Detailed Description

Influenza has been called the last uncontrollable scourge of mankind because of its epidemic and pandemic potential. According to WHO estimates, 5-10% of the adult population and 10-20% of children globally fall ill with influenza seasonally. Influenza incidence has implications for individual patients (risk of complications, hospitalization, disability and death), as well as for public health (increased outpatient consultations, hospitalizations, including in intensive care units, increased absenteeism from work). Groups at risk for post-influenza complications include children under the age of 5, seniors over 65, patients with chronic diseases such as respiratory, cardiovascular, metabolic conditions, obesity, immunosuppressive treatment, and pregnant women, among others. Since the influenza A H1N1pdm09 pandemic, the WHO has particularly emphasized the need to vaccinate patients at risk of severe and complicated influenza, and has recommended a tetravalent vaccine since 2013. The inactivated tetravalent influenza vaccine has been available in Poland since the 2016/17 season, and also registered for children since the 2018/19 season. This is also in line with current Polish recommendations issued by the National Influenza Control Program. With the extremely low level of vaccination against influenza of the Polish population (about 3.7%), the threat of an influenza epidemic is serious. The number of reports describing simultaneously the immunological and clinical efficacy and tolerance of influenza vaccination of the Polish population is limited, the published works usually focus on the evaluation of either immunogenicity or clinical efficacy, there is a lack of publications comprehensively determining the effectiveness of the vaccine in the Polish homogeneous population, especially people in the above-mentioned risk groups, as well as the determination of the occurrence of the phenomenon of non-immunogenicity of the vaccine in the Polish population. An important aspect in the situation of low immunogenicity of the Polish population is the aspect of persistence of protective antibody levels at the beginning of the next flu season. Few works indicate the persistence of protective antibody levels in healthy individuals without risk factors for immune disorders, but the quality of "immune memory" after influenza vaccination in patients at risk of severe and complicated influenza is still insufficiently understood.

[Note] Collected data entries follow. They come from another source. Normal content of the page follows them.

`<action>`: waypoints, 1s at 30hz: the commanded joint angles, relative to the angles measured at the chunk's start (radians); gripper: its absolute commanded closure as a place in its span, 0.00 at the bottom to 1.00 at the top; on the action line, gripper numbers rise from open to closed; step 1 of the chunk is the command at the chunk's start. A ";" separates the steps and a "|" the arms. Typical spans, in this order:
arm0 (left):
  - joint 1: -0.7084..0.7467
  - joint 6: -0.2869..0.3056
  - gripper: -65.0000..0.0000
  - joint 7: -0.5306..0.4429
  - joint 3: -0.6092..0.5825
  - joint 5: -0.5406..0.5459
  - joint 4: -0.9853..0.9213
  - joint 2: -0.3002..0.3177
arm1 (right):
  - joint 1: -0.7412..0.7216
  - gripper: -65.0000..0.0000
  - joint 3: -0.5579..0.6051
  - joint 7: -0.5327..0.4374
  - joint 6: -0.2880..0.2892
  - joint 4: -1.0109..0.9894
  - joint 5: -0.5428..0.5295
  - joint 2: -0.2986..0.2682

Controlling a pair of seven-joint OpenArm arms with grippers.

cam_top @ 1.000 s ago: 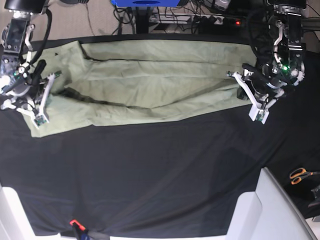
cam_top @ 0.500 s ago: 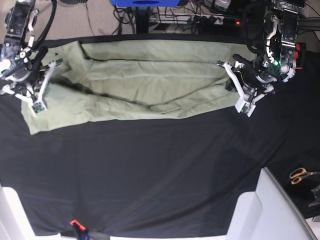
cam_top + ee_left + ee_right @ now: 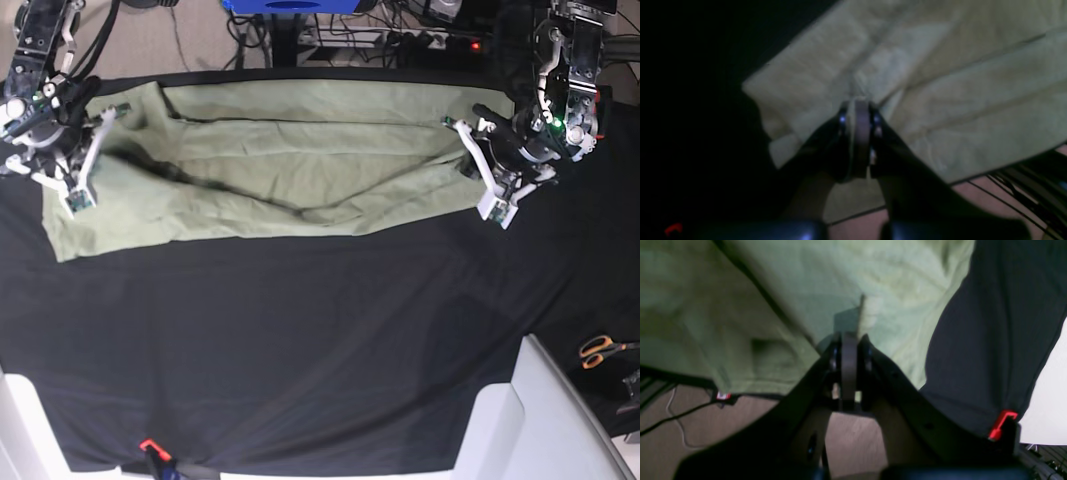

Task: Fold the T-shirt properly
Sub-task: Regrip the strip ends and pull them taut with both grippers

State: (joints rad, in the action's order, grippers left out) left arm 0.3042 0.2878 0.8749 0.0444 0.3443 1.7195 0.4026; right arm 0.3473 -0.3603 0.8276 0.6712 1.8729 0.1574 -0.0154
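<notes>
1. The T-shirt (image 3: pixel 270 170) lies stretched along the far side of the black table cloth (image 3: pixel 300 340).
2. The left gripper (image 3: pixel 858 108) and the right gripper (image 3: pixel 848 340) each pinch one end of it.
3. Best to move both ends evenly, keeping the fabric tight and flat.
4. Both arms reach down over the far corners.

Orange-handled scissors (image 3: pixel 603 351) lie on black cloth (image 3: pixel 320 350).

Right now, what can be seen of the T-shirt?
The T-shirt is pale sage-green, soft cotton-looking cloth, lying as a long creased band across the far side of the black cloth. Each end is pinched: the right pincer and the left pincer are both shut on its fabric.
</notes>
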 commanded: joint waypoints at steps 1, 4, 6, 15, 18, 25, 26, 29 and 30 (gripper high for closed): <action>0.002 0.000 1.00 -0.010 0.005 0.006 0.015 0.012 | 0.000 1.00 -0.004 -0.011 -0.001 0.021 -0.003 0.005; 0.002 0.000 1.00 -0.010 0.005 0.006 0.015 0.012 | 0.016 1.00 -0.006 -0.015 -0.001 0.037 -0.003 0.027; 0.002 0.000 1.00 -0.010 0.005 0.006 0.015 0.012 | 0.031 1.00 -0.006 -0.014 -0.001 0.052 -0.003 0.035; 0.002 0.000 1.00 -0.010 0.005 0.006 0.015 0.022 | 0.080 1.00 -0.006 -0.017 -0.001 0.084 -0.003 0.070; 0.002 0.000 1.00 -0.010 0.005 0.006 0.015 0.026 | 0.080 1.00 -0.006 -0.018 -0.001 0.083 -0.003 0.070; 0.005 0.000 1.00 -0.010 0.005 0.006 0.015 0.040 | 0.091 1.00 -0.007 -0.018 -0.001 0.083 -0.003 0.070; 0.005 0.000 1.00 -0.010 0.005 0.006 0.015 0.040 | 0.092 1.00 -0.007 -0.018 -0.001 0.083 -0.003 0.071; 0.003 0.000 1.00 -0.010 0.005 0.006 0.015 0.040 | 0.108 1.00 -0.007 -0.018 -0.001 0.083 -0.003 0.071; 0.003 0.000 1.00 -0.010 0.005 0.006 0.015 0.040 | 0.111 1.00 -0.007 -0.018 -0.001 0.083 -0.003 0.071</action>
State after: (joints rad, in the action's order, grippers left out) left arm 0.3126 0.2878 0.8757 0.0441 0.3466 1.7191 0.4301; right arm 0.4511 -0.3630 0.8158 0.6712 1.9400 0.1577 0.0586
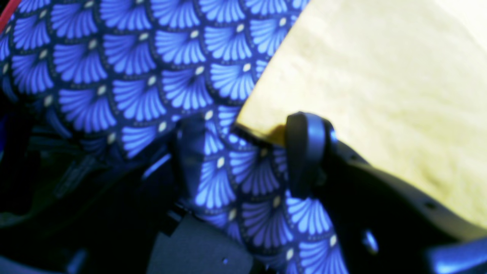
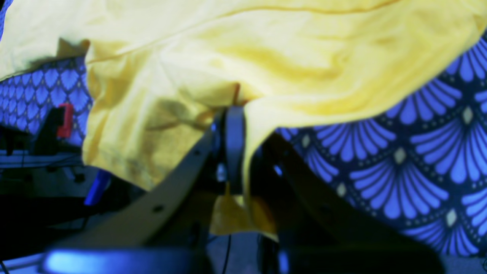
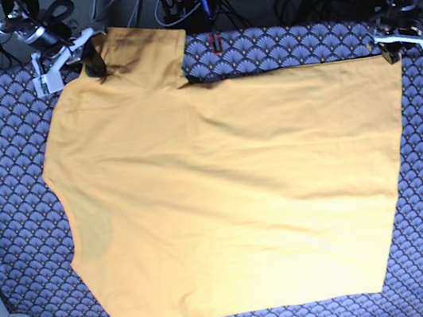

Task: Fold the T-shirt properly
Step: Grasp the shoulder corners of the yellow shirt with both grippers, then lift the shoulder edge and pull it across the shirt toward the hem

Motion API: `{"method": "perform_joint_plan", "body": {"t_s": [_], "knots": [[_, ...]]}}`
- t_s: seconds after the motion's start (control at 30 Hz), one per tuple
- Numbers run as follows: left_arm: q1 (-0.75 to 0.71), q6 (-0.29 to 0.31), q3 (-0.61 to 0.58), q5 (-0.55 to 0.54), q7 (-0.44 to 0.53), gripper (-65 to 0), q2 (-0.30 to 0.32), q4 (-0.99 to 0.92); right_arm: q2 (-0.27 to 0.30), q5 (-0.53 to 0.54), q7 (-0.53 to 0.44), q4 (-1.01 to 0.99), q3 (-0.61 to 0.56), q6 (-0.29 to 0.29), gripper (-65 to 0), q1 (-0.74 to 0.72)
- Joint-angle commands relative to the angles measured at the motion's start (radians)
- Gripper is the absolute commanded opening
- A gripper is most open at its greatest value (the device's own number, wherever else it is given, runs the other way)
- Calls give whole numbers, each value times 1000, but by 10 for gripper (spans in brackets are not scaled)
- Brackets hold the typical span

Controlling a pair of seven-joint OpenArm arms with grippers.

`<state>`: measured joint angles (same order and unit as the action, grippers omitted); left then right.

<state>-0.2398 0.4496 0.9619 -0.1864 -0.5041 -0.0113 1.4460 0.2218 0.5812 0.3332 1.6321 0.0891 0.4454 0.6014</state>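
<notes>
Flat across most of the scallop-patterned cloth [image 3: 0,144]: the yellow-orange T-shirt [image 3: 235,203], spread wide, hem toward the base view's right, sleeves toward its left. One sleeve at the far left corner lifted slightly off the cloth, casting a dark shadow on itself. Other sleeve at the near edge, lying flat.

Right gripper [image 2: 237,125] at the far left of the base view, clamped tight on the raised sleeve fabric; seen from the right wrist, yellow cloth pinched between the dark fingers [image 2: 234,148], a small flap hanging out below, the rest of the shirt draping away above and to both sides. Patterned cloth visible beneath on the right side of that view.

Left gripper [image 1: 243,152] at the far right of the base view, just at the shirt's far hem corner. From the left wrist, jaws parted, patterned cloth showing in the gap between them; one dark fingertip [image 1: 308,148] touching or just overlapping the yellow corner, the other blurred against the pattern to its left. No fabric between the fingers; hem corner lying flat on the cloth.

Cables and dark equipment beyond the far edge of the cloth, blurred.
</notes>
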Motion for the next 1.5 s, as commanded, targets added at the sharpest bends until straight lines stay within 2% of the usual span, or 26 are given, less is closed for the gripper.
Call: {"method": "perform_joint_plan", "body": {"t_s": [0.0, 0.13, 0.47, 0.53, 0.67, 0.7, 0.97, 1.1, 1.37, 1.47], "knots": [[1, 4, -16, 5, -29, -320, 3, 3, 11, -5, 7, 9, 4, 3, -650, 4], [-5, 4, -68, 5, -21, -321, 3, 3, 11, -5, 7, 9, 4, 3, -650, 4], [1, 4, -74, -5, -29, -337, -5, 3, 11, -5, 7, 9, 4, 3, -650, 4], [4, 4, -74, -5, -29, -409, -5, 3, 11, -5, 7, 9, 4, 3, -650, 4], [15, 4, -76, 1, -29, -622, -5, 3, 12, -5, 7, 9, 4, 3, -650, 4], [15, 4, -76, 1, -29, -650, -5, 3, 12, -5, 7, 9, 4, 3, -650, 4], [4, 4, -74, -6, -32, -650, -5, 35, 28, -3, 5, 56, 4, 3, -650, 12], [0, 4, -73, -6, -120, -650, -3, 108, 51, -3, 5, 132, 4, 3, -650, 13], [33, 4, -74, 5, -202, -650, 6, 218, 63, -3, 11, 181, 39, 3, -650, -16], [58, 4, -74, 5, -250, -650, 38, 223, 61, 0, 65, 181, 100, 5, -650, -47]]}}
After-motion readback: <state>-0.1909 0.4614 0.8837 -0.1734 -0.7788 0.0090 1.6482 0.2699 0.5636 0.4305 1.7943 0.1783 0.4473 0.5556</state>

The aim of the study is to evaluate simultaneously the immunological and clinical efficacy and tolerability of an influenza vaccine, inactivated, quadrivalent, with cleaved virus, in patients at risk for severe and complicated influenza routinely vaccinated against influenza in family medicine clinics or specialty clinics (pediatric, internal medicine, cardiology, gynecological diabetes, pregnant women, transplant).

Study Timeline

• Study Start: 2020-09-15
• Primary Completion: 2023-08-23
• Status Verified: 2024-02
• Study First Submitted: 2024-02-22
• Study First Submitted QC: 2024-02-28
• Study First Posted: 2024-02-29
• Last Update Submitted: 2024-02-29
• Last Update Posted: 2024-03-01
• Study Completion: 2026-05-01

Recruitment & Eligibility

• Status: ACTIVE_NOT_RECRUITING
• Sex: All
• Target Recruitment: 1500

Inclusion Criteria

Not provided

Exclusion Criteria

Not provided

Study & Design

• Study Type: INTERVENTIONAL
• Study Design: PARALLEL

Arm && Interventions

Group	Intervention	Description
Evaluation of immunogenicity and tolerance of quadrivalent influenza vaccine in obese adults	Vaxigrip	Scientific observations published during the 2009 influenza pandemic have highlighted the more severe course and complications of influenza in obese people. The effect of excessive body fat in humans on the immune response to influenza vaccination is not fully explained by the available studies. Study aim was the evaluation of immunological efficacy and tolerance of QIV in obese adult patients and the relationship between the degree of obesity and immunogenicity of quadrivalent QIV in obese adult patients. Free of charge influenza vaccination was done with a quadrivalent Sanofi Pasteur Vaxigrip Tetra vaccine at a dose of 0.5 ml according to WHO recommendations for 2017/2018 for the northern hemisphere.
Immunogenicity of QIV in pregnant women, including transplacental transport of antibodies	Vaxigrip	Many studies confirm the safety of vaccinations against influenza during pregnancy for pregnant women as well for children. Previous studies have assessed the immunological efficacy of a monovalent and trivalent vaccine, but studies assessing the immunological efficacy and tolerability of the tetravalent, inactivated influenza vaccine in pregnant women are missing.The aim of the study is to assess immunogenicity and tolerance of tetravalent, inactivated influenza vaccine in pregnant women, depending on the duration of vaccination (II or III trimester) by assessing the level of antibodies in neonatal umbilical cord blood (transplacental transfer). Free of charge influenza vaccination was done with a quadrivalent Sanofi Pasteur Vaxigrip Tetra vaccine at a dose of 0.5 ml according to WHO recommendations for 2021/2022, 2022/2023 for the northern hemisphere.

Primary Outcome Measures

Name	Time	Method
influenza vaccine immunogenicity, seroconversion and seroprotection	4-8 weeks after vaccination	Immunogenicity is assessed using a hemagglutinin inhibition test. Percentage of patients with influenza antibody titers of 1:40 or more after vaccination. Seroconversion rate-a fourfold increase in the geometric mean titer after vaccination and the percentage of newborns with antibody titers of 1:40 or more at birth. Seroconversion and seroprotection were compared against the second and third trimesters of pregnancy. Transplacental transfer of antibodies was compared according to whether or not the patient had been vaccinated in previous seasons (applies only to the study on pregnant women.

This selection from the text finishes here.